▶ _Recorded information_:
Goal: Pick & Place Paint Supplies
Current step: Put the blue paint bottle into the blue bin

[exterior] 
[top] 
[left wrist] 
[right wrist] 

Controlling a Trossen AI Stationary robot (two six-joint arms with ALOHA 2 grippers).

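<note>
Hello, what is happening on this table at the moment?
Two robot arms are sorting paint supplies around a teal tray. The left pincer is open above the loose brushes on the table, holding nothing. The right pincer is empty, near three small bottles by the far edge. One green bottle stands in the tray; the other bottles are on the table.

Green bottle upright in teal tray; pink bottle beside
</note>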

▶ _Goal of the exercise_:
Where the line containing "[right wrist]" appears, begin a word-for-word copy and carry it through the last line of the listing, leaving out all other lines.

▶ _Problem solution_:
[right wrist] 

Controlling a Trossen AI Stationary robot (two six-joint arms with ALOHA 2 grippers).

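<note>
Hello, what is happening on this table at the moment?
Two robot arms are sorting paint supplies around a teal tray. The left pincer is open above the loose brushes on the table, holding nothing. The right pincer is empty, near three small bottles by the far edge. One green bottle stands in the tray; the other bottles are on the table.

Green bottle upright in teal tray; pink bottle beside
</note>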

That finishes the output.